Work order
Starting at the line that contains "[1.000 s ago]" and stopping after the line that contains "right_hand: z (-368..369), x", transcribe the listing below exactly; do not include any pictures.

Records supplied
• • •

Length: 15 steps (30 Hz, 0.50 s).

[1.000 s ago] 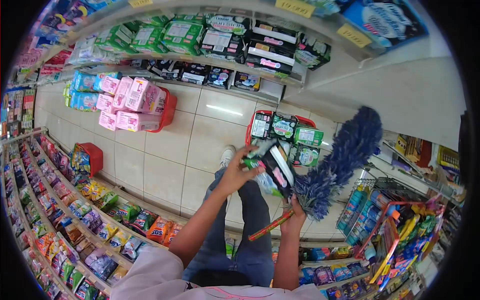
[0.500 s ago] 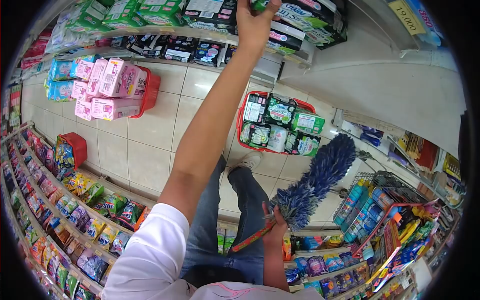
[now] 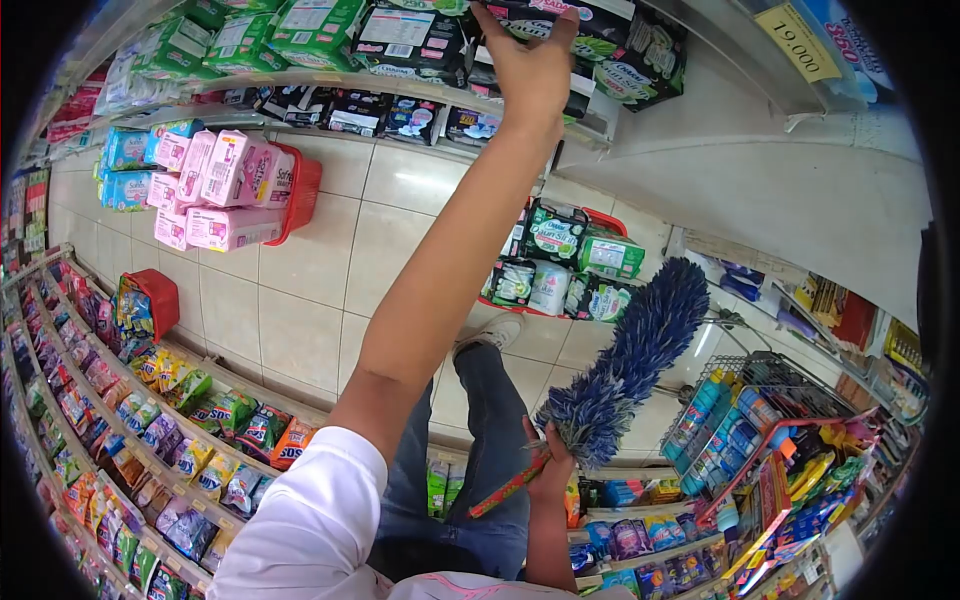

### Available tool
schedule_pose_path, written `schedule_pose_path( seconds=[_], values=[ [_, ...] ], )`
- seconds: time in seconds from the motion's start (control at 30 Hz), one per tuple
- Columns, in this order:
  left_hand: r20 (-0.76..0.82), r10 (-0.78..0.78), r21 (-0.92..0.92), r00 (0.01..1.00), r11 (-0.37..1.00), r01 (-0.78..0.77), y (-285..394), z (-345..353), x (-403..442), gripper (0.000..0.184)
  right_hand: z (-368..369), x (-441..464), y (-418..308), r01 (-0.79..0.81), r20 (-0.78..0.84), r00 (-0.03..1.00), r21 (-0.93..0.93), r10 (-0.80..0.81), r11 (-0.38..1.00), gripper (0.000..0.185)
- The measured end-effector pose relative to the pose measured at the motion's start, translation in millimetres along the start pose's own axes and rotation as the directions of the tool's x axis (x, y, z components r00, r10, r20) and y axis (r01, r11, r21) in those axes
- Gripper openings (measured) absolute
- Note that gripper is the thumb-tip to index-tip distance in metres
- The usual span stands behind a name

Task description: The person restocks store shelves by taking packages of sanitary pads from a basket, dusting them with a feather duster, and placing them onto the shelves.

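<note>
My left hand [image 3: 534, 85] reaches up to the shelf at the top, its thumb and fingers spread across a black pack of sanitary pads [image 3: 592, 40]; part of its grip lies behind the hand. Other black packs [image 3: 412, 38] and green packs [image 3: 318, 30] stand in a row beside it. Low on the right, my right hand [image 3: 551, 468] is closed round the handle of a feather duster [image 3: 630, 360]. The duster has a fluffy blue-grey head pointing up to the right, and its red patterned handle [image 3: 508, 484] sticks out below the hand.
A red basket [image 3: 605, 222] of black and green packs stands by my foot. Another red basket [image 3: 300, 195] holds pink and blue packs. A smaller red basket [image 3: 160, 303] sits near the left shelves [image 3: 150, 440]. A wire basket [image 3: 765, 385] of bottles stands right.
My left hand has moved slightly right and down along the shelf, its fingers now wider apart. The packs there have shifted a little. My right hand still holds the duster.
</note>
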<state>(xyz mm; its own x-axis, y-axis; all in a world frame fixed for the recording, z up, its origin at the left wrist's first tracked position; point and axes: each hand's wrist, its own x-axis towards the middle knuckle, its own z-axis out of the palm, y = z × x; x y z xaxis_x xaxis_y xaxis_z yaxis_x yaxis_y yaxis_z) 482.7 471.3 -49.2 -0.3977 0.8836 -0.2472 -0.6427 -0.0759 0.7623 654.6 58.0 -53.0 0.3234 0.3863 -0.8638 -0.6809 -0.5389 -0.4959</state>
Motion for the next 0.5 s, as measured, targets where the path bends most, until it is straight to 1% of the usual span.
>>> schedule_pose_path(
  seconds=[0.03,0.07,0.13,0.17,0.23,0.27,0.33,0.37,0.4,0.47,0.5],
  values=[
    [0.009,0.059,-0.017,0.998,0.998,-0.059,-6.8,1.9,2.6,0.09,-5.5,1.8,0.3,-0.028,-0.002,1.0,-0.024,0.027,0.999,0.009],
    [0.007,0.062,-0.016,0.998,0.998,-0.062,-12.6,2.3,8.9,0.09,-3.7,2.2,-0.5,-0.029,0.0,1.0,-0.025,0.029,0.999,0.009],
    [-0.06,0.176,0.003,0.983,0.984,-0.176,-15.1,5.0,18.8,0.085,3.1,3.2,-2.0,0.008,0.028,1.0,0.016,-0.009,1.0,0.019],
    [-0.061,0.176,0.003,0.983,0.984,-0.176,-13.9,7.6,19.4,0.085,5.2,3.4,-2.8,0.008,0.027,1.0,0.016,-0.008,1.0,0.019],
    [-0.125,0.157,0.045,0.98,0.987,-0.152,-13.9,13.8,19.5,0.081,5.6,2.0,-3.4,-0.029,0.019,0.999,0.026,0.028,0.999,0.017],
    [-0.127,0.149,0.048,0.981,0.988,-0.144,-14.5,13.5,18.0,0.081,3.1,2.7,-3.2,-0.033,0.01,0.999,0.027,0.033,0.999,0.017],
    [-0.148,0.195,0.142,0.97,0.974,-0.174,-12.9,9.2,19.1,0.082,0.8,7.0,-2.8,-0.152,-0.075,0.986,-0.035,0.149,0.988,0.017],
    [-0.081,0.152,0.148,0.985,0.979,-0.139,-9.2,1.0,24.4,0.08,3.4,7.8,-2.9,-0.156,-0.075,0.985,-0.028,0.153,0.987,0.017],
    [-0.078,0.15,0.153,0.986,0.979,-0.137,-6.7,-6.6,26.6,0.08,6.5,7.1,-4.2,-0.141,-0.088,0.987,-0.044,0.137,0.989,0.014],
    [-0.047,-0.047,0.222,0.998,0.974,0.056,11.1,-12.6,21.2,0.076,5.8,7.6,-3.5,-0.131,-0.104,0.987,-0.056,0.124,0.99,0.012],
    [-0.077,-0.132,0.275,0.988,0.95,0.148,21.1,-10.9,16.7,0.058,2.5,9.8,-1.5,-0.096,-0.068,0.993,-0.025,0.094,0.995,0.013]
  ],
)
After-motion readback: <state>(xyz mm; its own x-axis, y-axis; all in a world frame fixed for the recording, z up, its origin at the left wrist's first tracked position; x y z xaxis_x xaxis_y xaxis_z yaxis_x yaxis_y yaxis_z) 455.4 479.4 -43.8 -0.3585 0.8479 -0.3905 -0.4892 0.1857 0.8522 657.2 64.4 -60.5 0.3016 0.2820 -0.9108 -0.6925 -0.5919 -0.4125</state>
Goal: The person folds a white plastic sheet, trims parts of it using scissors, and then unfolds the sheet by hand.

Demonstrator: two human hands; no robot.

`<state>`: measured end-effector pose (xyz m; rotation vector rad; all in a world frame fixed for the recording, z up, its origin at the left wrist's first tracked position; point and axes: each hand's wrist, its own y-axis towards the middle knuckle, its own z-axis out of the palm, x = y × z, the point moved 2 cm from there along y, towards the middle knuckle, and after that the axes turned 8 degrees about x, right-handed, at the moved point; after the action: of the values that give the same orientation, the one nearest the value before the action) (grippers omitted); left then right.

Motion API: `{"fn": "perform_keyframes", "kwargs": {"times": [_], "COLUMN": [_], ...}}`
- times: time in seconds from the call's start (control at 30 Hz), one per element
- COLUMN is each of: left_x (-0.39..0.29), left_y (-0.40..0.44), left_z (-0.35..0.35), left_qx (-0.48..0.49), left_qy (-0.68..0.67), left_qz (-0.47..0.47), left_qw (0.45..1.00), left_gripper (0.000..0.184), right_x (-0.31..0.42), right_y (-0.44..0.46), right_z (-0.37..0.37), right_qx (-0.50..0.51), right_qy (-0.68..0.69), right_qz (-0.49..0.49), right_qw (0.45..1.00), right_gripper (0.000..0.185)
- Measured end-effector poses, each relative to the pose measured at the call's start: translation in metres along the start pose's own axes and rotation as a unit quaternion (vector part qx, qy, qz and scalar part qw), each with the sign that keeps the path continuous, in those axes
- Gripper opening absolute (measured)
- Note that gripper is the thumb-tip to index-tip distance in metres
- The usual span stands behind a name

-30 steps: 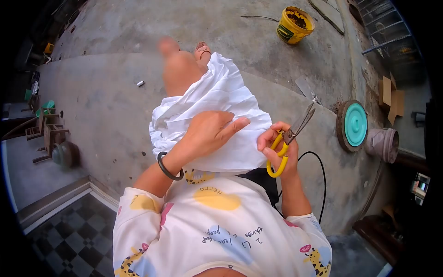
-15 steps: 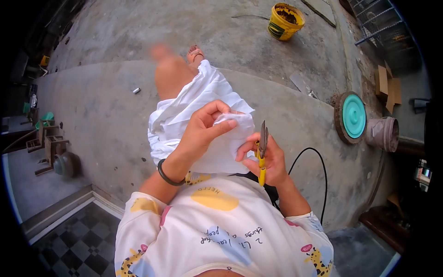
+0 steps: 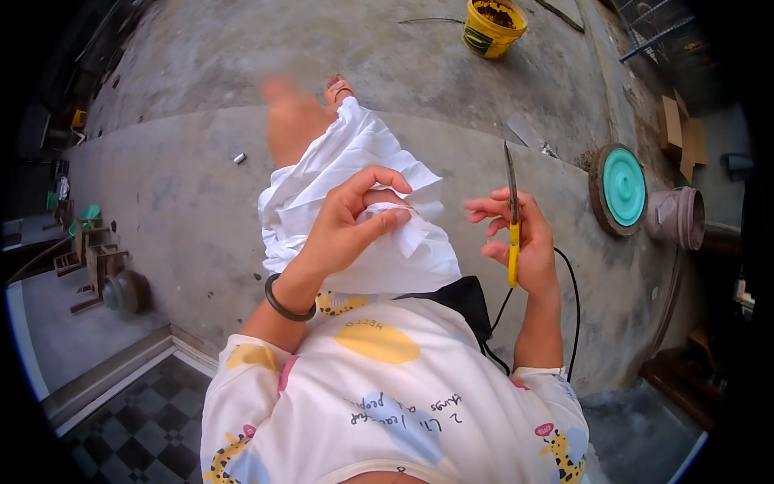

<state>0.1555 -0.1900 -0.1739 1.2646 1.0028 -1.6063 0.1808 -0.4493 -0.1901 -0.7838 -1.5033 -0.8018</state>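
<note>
Grey concrete floor [image 3: 185, 177] is stretching below the person; with the lap as the clock's centre, twelve o'clock is pointing away from the body. Printed shirt [image 3: 379, 347] is filling six o'clock. White cloth [image 3: 347, 149] is lying over the lap in many wrinkles, from the centre towards twelve o'clock. Yellow bucket [image 3: 494, 32] is standing on the floor at one o'clock, and at three o'clock a teal lid [image 3: 624, 185] is resting, well apart from the person. Left hand [image 3: 351, 222] is hovering over the middle of the cloth, pinching a small white fold [image 3: 409, 234] between thumb and fingers; whether this fold is joining the large cloth, I cannot tell. Right hand [image 3: 534, 250], at three o'clock and apart from the cloth, is holding scissors [image 3: 513, 242] loosely, its fingers partly spreading; how they are hooking the yellow handles, I cannot tell. The blades are pointing to twelve o'clock. Dark bangle [image 3: 278, 309] is circling the left wrist. Smallest, a white cylinder [image 3: 239, 158] is lying at ten o'clock.
</note>
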Motion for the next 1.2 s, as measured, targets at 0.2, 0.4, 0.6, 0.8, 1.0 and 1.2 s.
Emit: {"fn": "perform_keyframes", "kwargs": {"times": [0.2, 0.4, 0.6, 0.8, 1.0, 1.2], "left_x": [-0.004, -0.006, 0.017, 0.012, 0.015, 0.02], "left_y": [-0.002, -0.006, -0.007, -0.013, -0.016, -0.013], "left_z": [0.006, 0.001, -0.004, -0.008, -0.018, -0.008], "left_qx": [0.028, 0.012, 0.059, 0.04, 0.039, -0.035], "left_qy": [0.012, 0.08, 0.112, 0.187, 0.222, 0.13], "left_qz": [-0.035, -0.04, -0.112, -0.064, -0.038, 0.034], "left_qw": [0.999, 0.996, 0.986, 0.979, 0.974, 0.99], "left_gripper": [0.042, 0.037, 0.014, 0.023, 0.023, 0.023], "right_x": [-0.001, -0.001, 0.002, 0.013, 0.015, 0.02], "right_y": [0.036, 0.047, 0.059, 0.074, 0.078, 0.079], "right_z": [0.039, 0.053, 0.044, 0.046, 0.048, 0.048], "right_qx": [0.074, 0.087, -0.009, 0.025, 0.024, 0.015], "right_qy": [0.201, 0.081, 0.112, 0.048, 0.02, 0.044], "right_qz": [0.037, 0.013, -0.053, -0.047, -0.039, -0.048], "right_qw": [0.976, 0.993, 0.992, 0.997, 0.999, 0.998], "right_gripper": [0.044, 0.041, 0.044, 0.044, 0.044, 0.043]}}
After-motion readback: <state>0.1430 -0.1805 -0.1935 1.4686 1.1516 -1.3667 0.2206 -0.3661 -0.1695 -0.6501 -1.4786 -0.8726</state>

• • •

Answer space
[1.000 s ago] 
[0.500 s ago] 
[now] 

### Available tool
schedule_pose_path, written `schedule_pose_path( seconds=[_], values=[ [_, ...] ], )`
- seconds: time in seconds from the motion's start (control at 30 Hz), one per tuple
- Columns, in this order:
  left_hand: r20 (-0.76..0.82), r10 (-0.78..0.78), r21 (-0.92..0.92), r00 (0.01..1.00), r11 (-0.37..1.00), r01 (-0.78..0.77), y (-285..394), z (-345..353), x (-403..442), gripper (0.000..0.184)
  right_hand: z (-368..369), x (-441..464), y (-418..308), r01 (-0.79..0.81), r20 (-0.78..0.84), r00 (-0.03..1.00), r21 (-0.93..0.93), r10 (-0.80..0.81), r11 (-0.38..1.00), gripper (0.000..0.185)

What this exercise required has been given in full.